| What you need to do |
What you return must be the data below, word for word, without any images.

---- Data excerpt

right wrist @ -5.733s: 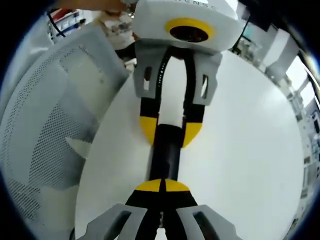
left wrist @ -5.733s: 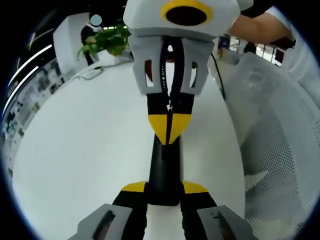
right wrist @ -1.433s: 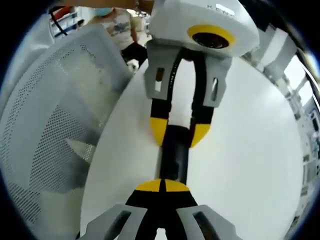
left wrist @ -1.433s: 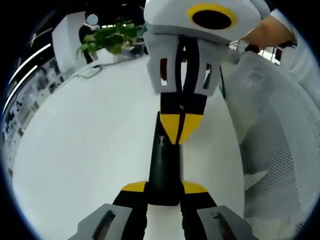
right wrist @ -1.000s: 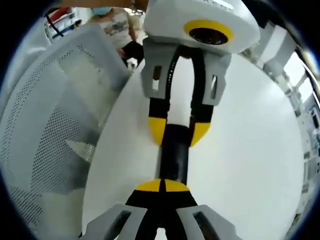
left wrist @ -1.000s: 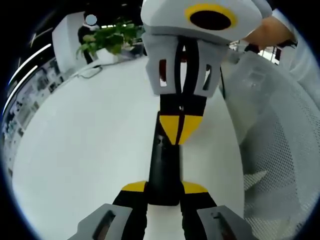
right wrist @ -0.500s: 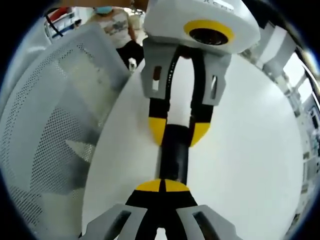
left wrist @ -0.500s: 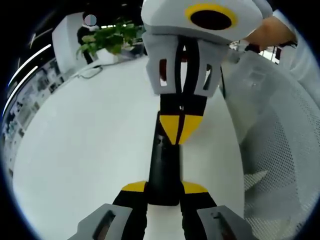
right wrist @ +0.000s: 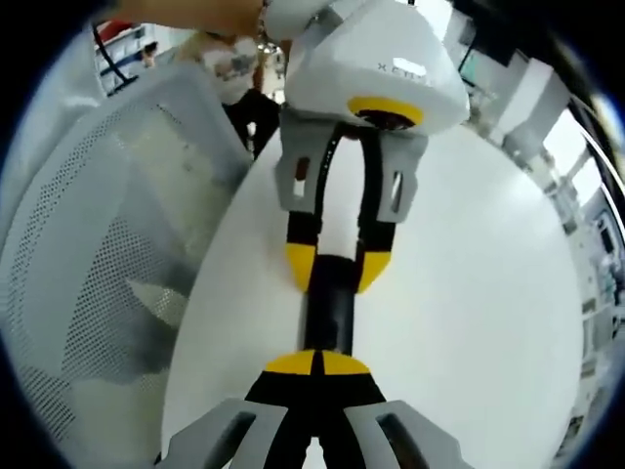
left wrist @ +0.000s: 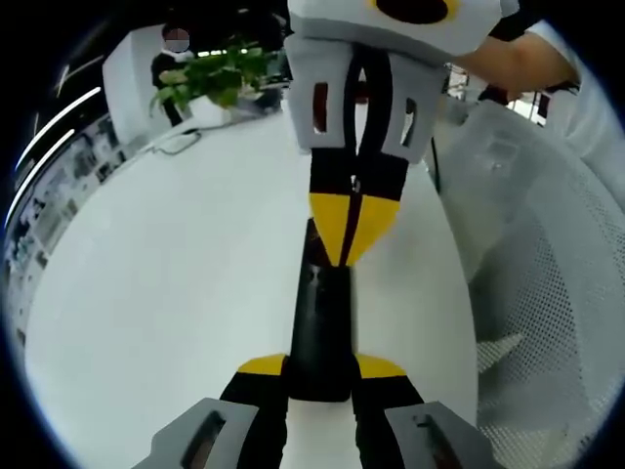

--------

| Your solution |
right wrist @ -5.733s: 
left wrist @ -5.733s: 
right wrist @ -1.433s: 
left wrist @ -1.433s: 
right wrist @ -1.000s: 
left wrist @ -1.000s: 
right wrist @ -0.500s: 
left wrist @ -0.500s: 
right wrist @ +0.000s: 
left wrist @ +0.000s: 

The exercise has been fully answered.